21st Century Wire says…

The technocratic nightmare born out of transhumanism and eugenics receives another gift from the military industrial complex at the expense of humanity.

Drones will soon be able to perform targeted killing without the consultation of their human masters, working autonomously, coldly responding to a set of criteria…

This latest sci-tech insanity proves that humanity is one step closer to an AI-singularity, a moment in the future when artificial intelligence will move beyond the abilities of the everyday human, putting our very existence at risk. This idea has been seeded into the public psyche by Hollywood for decades, most notably from director James Cameron’s Terminator series of films.


DRONES IN FILM: The notorious and deadly ‘Hunter Killer’ from the Terminator film series.

To see how dangerous artificial intelligence has become, all one has to do is look at the work of Eliezer Yudkowsky, a Research Fellow at the Machine Intelligence Research Institute (MIRI).

Eliezer’s work focuses on the evolution of AI self-modification where strong artificial intelligence or ‘Seed AI’ will be able to program itself, optimizing its own cognitive functions similar to the malevolent computer Hal in Stanley Kubrick’s  2001: A Space Odyssey.


IMAGE: Eliezer Yudkowsky ( controlling the narrative of AI)

In 2013, Hollywood hit science fiction film Oblivion depicts this same concept but in a different way, earth is controlled by a large hovering drone-computer overseeing the destruction of planet earth, while claiming to protect it, as scavengers (“scavs”) seek refuge from the techno-nightmare created by the machines themselves.


IMAGE: still from the film Oblivion depicts cloud platform for drones.

The dangers of drone technology are well documented, in an article from Policy Mic from just a year ago we see a clearer picture of how drones have been used by clandestine intelligence agencies:

There are estimates as high as 98% of drone strike casualties being civilians (50 for every one “suspected terrorist”).
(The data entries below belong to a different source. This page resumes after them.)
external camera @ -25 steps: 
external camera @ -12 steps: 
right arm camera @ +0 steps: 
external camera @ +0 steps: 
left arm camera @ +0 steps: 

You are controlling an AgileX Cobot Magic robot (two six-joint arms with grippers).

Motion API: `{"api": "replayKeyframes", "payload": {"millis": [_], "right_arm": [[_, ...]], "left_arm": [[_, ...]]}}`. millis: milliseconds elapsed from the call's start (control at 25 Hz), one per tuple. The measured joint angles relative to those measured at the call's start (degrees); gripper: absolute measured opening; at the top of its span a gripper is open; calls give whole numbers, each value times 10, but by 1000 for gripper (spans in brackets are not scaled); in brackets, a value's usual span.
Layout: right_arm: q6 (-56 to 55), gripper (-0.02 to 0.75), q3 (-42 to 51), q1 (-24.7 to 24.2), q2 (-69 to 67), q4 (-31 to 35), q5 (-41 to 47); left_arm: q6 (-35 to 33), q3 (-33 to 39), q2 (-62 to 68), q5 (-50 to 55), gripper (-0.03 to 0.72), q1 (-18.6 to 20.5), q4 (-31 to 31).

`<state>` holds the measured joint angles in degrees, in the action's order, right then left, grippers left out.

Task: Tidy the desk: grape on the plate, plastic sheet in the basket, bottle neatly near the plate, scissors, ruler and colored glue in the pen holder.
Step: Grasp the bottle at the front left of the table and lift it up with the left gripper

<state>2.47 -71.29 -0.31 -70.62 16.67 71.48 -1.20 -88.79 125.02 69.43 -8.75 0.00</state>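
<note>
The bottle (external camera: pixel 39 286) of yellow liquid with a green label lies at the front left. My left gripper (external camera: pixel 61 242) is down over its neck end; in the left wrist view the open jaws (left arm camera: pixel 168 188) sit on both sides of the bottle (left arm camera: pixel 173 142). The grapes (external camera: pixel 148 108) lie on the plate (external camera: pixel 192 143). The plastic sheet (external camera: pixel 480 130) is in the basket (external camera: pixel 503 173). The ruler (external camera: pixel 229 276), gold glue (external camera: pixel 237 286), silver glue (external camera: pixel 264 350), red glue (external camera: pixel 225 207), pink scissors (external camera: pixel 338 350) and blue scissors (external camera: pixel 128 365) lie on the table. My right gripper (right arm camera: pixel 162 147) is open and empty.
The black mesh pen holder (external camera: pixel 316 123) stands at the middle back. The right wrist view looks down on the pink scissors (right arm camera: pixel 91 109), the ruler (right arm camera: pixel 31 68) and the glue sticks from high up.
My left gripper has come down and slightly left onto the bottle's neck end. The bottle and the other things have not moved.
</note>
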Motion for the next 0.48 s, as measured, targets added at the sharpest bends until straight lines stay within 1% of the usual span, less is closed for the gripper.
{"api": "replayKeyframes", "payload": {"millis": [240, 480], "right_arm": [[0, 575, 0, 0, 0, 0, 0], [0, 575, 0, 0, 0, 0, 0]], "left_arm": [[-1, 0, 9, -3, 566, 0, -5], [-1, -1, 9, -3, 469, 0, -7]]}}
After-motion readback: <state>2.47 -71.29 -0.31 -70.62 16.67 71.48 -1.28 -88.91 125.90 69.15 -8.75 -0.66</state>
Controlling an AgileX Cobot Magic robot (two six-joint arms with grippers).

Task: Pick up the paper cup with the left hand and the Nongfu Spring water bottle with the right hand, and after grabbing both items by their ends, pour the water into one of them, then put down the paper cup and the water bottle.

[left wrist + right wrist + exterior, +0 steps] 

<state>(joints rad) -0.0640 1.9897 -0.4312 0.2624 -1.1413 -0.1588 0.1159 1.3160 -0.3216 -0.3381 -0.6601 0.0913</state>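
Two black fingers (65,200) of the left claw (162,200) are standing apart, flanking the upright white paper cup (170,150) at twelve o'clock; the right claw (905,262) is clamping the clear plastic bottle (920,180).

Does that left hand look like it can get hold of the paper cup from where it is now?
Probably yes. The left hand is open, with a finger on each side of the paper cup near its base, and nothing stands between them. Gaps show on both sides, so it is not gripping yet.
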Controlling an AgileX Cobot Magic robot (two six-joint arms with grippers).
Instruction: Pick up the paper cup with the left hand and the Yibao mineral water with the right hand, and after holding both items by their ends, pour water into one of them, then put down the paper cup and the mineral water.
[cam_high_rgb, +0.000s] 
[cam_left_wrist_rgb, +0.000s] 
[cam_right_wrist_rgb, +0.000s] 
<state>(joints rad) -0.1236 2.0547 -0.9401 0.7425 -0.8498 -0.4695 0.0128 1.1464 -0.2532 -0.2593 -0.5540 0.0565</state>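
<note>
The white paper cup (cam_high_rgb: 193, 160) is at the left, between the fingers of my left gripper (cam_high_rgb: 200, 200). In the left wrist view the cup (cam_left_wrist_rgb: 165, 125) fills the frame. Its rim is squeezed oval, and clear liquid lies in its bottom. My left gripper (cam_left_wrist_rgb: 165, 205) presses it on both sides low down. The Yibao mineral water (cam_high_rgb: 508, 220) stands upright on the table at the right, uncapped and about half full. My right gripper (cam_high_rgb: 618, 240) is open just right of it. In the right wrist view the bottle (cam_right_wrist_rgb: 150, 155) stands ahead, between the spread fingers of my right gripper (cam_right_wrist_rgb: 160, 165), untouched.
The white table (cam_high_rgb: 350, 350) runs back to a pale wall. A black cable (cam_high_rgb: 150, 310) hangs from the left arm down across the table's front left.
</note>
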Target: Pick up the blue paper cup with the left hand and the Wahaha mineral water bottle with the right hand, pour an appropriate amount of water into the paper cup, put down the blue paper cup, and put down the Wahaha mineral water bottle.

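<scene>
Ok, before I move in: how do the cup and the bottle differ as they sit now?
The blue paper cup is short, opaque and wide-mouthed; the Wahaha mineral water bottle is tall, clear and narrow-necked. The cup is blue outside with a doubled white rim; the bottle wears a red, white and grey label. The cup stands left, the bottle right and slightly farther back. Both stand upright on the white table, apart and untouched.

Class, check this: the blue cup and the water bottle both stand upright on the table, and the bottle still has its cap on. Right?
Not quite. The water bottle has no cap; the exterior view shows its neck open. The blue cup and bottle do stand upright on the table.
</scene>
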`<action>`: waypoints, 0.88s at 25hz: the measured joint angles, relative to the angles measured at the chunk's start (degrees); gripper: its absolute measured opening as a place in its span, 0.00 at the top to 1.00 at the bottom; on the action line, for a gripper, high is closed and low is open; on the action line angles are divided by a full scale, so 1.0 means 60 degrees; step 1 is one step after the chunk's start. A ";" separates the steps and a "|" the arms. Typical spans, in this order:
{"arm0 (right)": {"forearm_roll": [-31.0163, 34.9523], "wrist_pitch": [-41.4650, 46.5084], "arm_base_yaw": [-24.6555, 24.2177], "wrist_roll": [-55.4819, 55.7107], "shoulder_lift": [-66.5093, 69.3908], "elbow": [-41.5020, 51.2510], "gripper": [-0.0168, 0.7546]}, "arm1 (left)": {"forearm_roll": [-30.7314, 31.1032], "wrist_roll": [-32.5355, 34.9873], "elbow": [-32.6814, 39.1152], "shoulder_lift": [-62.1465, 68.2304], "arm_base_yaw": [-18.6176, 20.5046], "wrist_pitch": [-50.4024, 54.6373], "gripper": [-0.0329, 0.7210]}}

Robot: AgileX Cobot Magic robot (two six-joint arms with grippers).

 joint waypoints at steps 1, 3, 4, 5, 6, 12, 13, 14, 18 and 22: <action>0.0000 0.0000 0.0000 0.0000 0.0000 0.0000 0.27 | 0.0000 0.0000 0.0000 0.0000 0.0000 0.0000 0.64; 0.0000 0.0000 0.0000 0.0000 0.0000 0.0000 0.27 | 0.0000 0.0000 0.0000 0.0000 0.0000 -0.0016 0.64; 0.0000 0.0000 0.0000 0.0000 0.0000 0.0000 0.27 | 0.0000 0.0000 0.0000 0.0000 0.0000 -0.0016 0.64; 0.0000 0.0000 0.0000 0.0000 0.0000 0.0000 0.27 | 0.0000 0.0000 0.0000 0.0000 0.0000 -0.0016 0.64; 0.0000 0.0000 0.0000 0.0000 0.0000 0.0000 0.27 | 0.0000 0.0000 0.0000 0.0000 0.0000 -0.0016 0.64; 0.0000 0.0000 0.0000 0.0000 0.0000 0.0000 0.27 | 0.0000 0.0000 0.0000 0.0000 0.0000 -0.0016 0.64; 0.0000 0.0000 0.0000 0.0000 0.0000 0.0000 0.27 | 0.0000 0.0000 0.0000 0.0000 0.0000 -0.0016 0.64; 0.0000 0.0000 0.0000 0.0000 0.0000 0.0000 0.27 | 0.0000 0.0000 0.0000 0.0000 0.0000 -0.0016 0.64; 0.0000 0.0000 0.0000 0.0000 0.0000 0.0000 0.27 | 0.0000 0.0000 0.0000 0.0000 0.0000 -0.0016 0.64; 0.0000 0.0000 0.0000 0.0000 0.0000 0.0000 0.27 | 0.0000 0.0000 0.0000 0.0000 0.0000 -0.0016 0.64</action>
The Bureau of Investigative Journalism issued a report detailing how the CIA is deliberately targeting those who show up after the sight of an attack, rescuers, and mourners at funerals as a part of a “double-tap” strategy eerily reminiscient of methods used by terrorist groups like Hamas.”

Continuing, the article challenges how drones are currently being used:

While the CIA claims that the drone program operates “under a framework of legal and close government oversight,” multiple legal experts are challenging the legality of the drone program under both American and international law. But much like how the Obama administration is blocking any challenges to the provisions in the NDAA that essentially nullify habeus corpus and Posse Comitatus, any lawsuit or inquiry into the drone program has been met with staunch opposition — especially concerning the targeted assassinations by drones of Anwar Al-Awlaki and his 16-year old son, both U.S. citizens.”

In addition to the military aspect to drones, there have been many high profile accidents involving drones, just recently, a small helicopter drone crashed on a sidewalk in New York city nearly injuring a man.

In the book Our Final Invention by James Barrat, there is an outline of how machines will gain superintelligence at the expense of humans, the true human condition is AI superseding human thought, using us to accomplish their own goals.

Machine researchers tout the prowess of “Friendly AI”  as a way to avoid a dystopian future created by machines, appointing industry insiders to program human values into machines, ranging from scientists to economists.

What the machine-maker’s won’t admit is that our human operating system was hijacked long ago by those in charge various fields, designing our future everyday…

Predator-Drone
Predator drone operated by U.S. Office of Air and Marine (OAM), before its surveillance flight near the Mexican border at Fort Huachuca in Sierra Vista, Arizona.

Soon, Drones May Be Able to Make Lethal Decisions on Their Own

 

By Joshua Foust, Defense One
National Journal

Scientists, engineers and policymakers are all figuring out ways drones can be used better and more smartly, more precise and less damaging to civilians, with longer range and better staying power. One method under development is by increasing autonomy on the drone itself.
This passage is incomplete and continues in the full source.